Religious or Secular, Nature Matters
By Goldwin Emerson
London Free Press, July 25, 2015
Both religious and secular people enrich their lives when they appreciate the importance of nature. There is a feeling of wonder and awe when we hike, bicycle, or paddle a canoe while we are surrounded by rivers and trees and observe nature first hand. For me, the sounds and sights of nature bring experiences which make me feel a spiritual connection of belonging to the universe and an ethical urge to protect and preserve nature.
As a humanist, I believe we are inevitably and inescapably products of nature from the time of our conception to our eventual death and ultimately to our physical return to nature. The recognition of this fact is an important first step to understanding ourselves and nature. An important second step is that we need to become more accepting of the concept of learning to live within the limits of nature.
Nature sustains us. We cannot live without it. Nature on the other hand, can exist without us as it has for millions of years prior to the dawn of human life on this planet. During those early eons of pre‐human existence our planet was forming deposits of coal, natural gas, oil, gold, diamonds and other valuable minerals. Nature was forming rich top soil which sustains forests and other flora. Ocean life developed early in our earth’s pre‐ historic times and from this development sprung other resources which presently enable many life forms to survive on this planet.
With the advent of modern technology it is possible and even likely that we may damage and threaten nature, but we do so at our own peril. In a very real sense, the harm or the good that we do to nature will determine how nature in turn shapes our lives and provides for our needs.
Humans have been slow in recognizing that while the resources of nature are vast, they are not inexhaustible. Fresh water, clean air, mineral wealth, abundant food supplies and other life‐sustaining resources are not limitless.
For many years, people have too frequently believed that problems such as climate change, erratic weather patterns, alternating periods of drought and floods, depletion of our fish stocks, and increasing global desertification of land were simply unfortunate events which were happening to us as though they were truly acts of God. However, with better science we know these events have their own natural causes which are exacerbated by human actions or inactions. They are part of nature’s own rhythms and nature’s response to human actions.
According to many physical scientists as well as social scientists, these problems are, in large measure caused by humans and will, in the end, have to be solved by human‐made solutions. When we come to understand the rhythms of nature we realize that everything, both good and bad that occurs in nature is more predictable than we had previously thought.

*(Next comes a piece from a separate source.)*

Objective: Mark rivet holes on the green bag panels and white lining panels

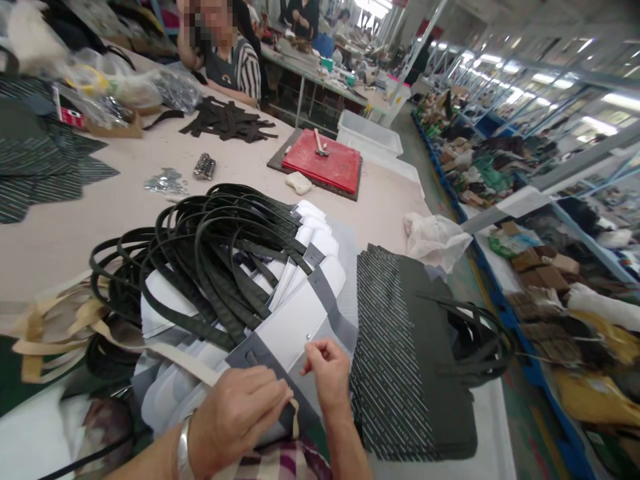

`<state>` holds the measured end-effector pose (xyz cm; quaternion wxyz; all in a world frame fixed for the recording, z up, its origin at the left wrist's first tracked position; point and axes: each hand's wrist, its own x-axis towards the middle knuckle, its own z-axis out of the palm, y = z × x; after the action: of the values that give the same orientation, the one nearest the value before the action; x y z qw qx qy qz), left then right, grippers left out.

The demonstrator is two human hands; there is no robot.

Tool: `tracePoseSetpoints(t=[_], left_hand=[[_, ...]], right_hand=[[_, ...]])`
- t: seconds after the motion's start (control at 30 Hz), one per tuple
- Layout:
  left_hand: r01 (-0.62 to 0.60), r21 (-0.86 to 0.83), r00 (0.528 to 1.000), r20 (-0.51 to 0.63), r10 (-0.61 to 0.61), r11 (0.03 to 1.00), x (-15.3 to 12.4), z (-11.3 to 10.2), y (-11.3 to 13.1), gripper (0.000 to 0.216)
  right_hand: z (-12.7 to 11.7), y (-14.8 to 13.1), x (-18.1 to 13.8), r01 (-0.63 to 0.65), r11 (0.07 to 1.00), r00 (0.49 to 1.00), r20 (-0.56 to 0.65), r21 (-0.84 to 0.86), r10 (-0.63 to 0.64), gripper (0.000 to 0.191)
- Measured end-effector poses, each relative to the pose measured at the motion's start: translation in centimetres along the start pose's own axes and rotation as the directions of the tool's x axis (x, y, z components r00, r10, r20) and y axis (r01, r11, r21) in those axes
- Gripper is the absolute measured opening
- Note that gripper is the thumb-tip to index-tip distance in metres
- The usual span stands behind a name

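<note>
My left hand [245, 407], with a silver bracelet at the wrist, is closed around a beige tape [185, 360]. A short end of that tape pokes out past my fingertips. My right hand [327, 373] has its fingers curled in a pinch just above a white and grey panel [300, 320]; whatever they hold, if anything, is hidden. A small round metal fitting sits on the panel near my right fingertips. Beneath both hands spreads an overlapping stack of these white and grey pieces, with a heap of dark looped straps [215, 267] across it.
Striped dark panels [395, 353] lie at the right with more dark handles [480, 340]. Farther back are a red board [325, 163] bearing a hammer [320, 143], metal pieces [165, 181] and dark strips [225, 120]. A person [225, 60] sits across the table.
</note>
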<state>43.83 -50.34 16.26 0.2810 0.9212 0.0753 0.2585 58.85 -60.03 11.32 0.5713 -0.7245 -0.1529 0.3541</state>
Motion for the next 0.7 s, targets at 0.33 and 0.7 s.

The more young people can be educated about both the strengths and the limitations of nature, the more responsible they will become as future protectors of nature. A first step is education. While most formal education occurs in schools, much is also handed down through parents, community values, the public media, and through accurate advertising and responsible business practices.
While we cannot all be environmental scientists, it is possible through education to raise awareness of citizens about some of the most immediate problems threatening the natural world and consequently threatening us too. Developing sources of safe clean energy and using energy responsibly are more important today than ever before.
Most important is the recognition that ordinary citizens can make a huge contribution in arriving at solutions to environmental problems. No one industry or one country, or one leader alone can provide all the solutions needed to keep nature healthy and working for all of us.
We share with other human beings nature’s resource with our fellow citizens, but we also share the responsibility of keeping nature as healthy as possible. We share the planet with our children and with future generations. We share a moral and practical responsibility to leave this earth and nature in at least as good a condition as we found it when we were children ourselves.